PROBLEM REQUIREMENTS
Reproduce exactly the lines of the material beneath, from the line that contains "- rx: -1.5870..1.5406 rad" to the line that contains "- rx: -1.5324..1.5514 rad", both included, and no other lines.

• • • • • • •

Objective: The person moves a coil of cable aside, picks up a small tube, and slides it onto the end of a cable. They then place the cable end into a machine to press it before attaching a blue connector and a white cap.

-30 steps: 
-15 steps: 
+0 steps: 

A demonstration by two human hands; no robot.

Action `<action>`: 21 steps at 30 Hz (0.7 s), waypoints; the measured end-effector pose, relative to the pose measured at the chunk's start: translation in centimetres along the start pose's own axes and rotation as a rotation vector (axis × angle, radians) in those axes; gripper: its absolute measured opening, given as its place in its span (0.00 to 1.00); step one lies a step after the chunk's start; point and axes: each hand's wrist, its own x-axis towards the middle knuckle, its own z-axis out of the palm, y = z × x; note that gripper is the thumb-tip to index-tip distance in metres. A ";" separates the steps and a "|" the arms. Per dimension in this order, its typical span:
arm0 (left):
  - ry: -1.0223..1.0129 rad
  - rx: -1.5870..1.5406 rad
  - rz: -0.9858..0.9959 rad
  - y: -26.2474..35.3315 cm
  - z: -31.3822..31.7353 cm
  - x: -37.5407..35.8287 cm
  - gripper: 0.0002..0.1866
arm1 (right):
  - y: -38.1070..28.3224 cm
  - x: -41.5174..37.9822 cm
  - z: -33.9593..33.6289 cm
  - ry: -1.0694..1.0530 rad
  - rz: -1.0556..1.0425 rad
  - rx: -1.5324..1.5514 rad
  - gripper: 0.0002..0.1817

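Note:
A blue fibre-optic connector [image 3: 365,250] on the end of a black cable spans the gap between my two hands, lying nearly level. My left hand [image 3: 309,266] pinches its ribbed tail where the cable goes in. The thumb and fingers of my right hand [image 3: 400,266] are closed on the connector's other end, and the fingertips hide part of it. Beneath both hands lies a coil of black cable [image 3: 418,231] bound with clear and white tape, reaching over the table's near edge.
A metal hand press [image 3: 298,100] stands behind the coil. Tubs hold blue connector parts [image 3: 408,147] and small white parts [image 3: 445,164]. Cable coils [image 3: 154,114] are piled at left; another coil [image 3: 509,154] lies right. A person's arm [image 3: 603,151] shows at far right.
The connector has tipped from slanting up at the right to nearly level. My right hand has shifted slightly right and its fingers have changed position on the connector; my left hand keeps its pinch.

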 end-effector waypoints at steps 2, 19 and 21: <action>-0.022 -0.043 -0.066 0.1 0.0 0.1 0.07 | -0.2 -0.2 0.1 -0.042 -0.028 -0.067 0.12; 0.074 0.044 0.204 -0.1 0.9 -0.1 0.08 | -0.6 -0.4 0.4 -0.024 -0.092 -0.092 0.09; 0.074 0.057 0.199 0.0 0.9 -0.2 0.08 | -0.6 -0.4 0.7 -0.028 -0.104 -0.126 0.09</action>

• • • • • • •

FINISHED EXERCISE
  - rx: -1.5870..1.5406 rad
  - rz: -0.9858..0.9959 rad
  - y: -26.2474..35.3315 cm
  - z: -31.3822..31.7353 cm
  - x: -37.5407..35.8287 cm
  - gripper: 0.0002..0.1866
arm1 (right):
  - y: -38.1070..28.3224 cm
  - x: -41.5174..37.9822 cm
  - z: -33.9593..33.6289 cm
  - ry: -1.0694..1.0530 rad
  - rz: -1.0556..1.0425 rad
  - rx: -1.5324..1.5514 rad

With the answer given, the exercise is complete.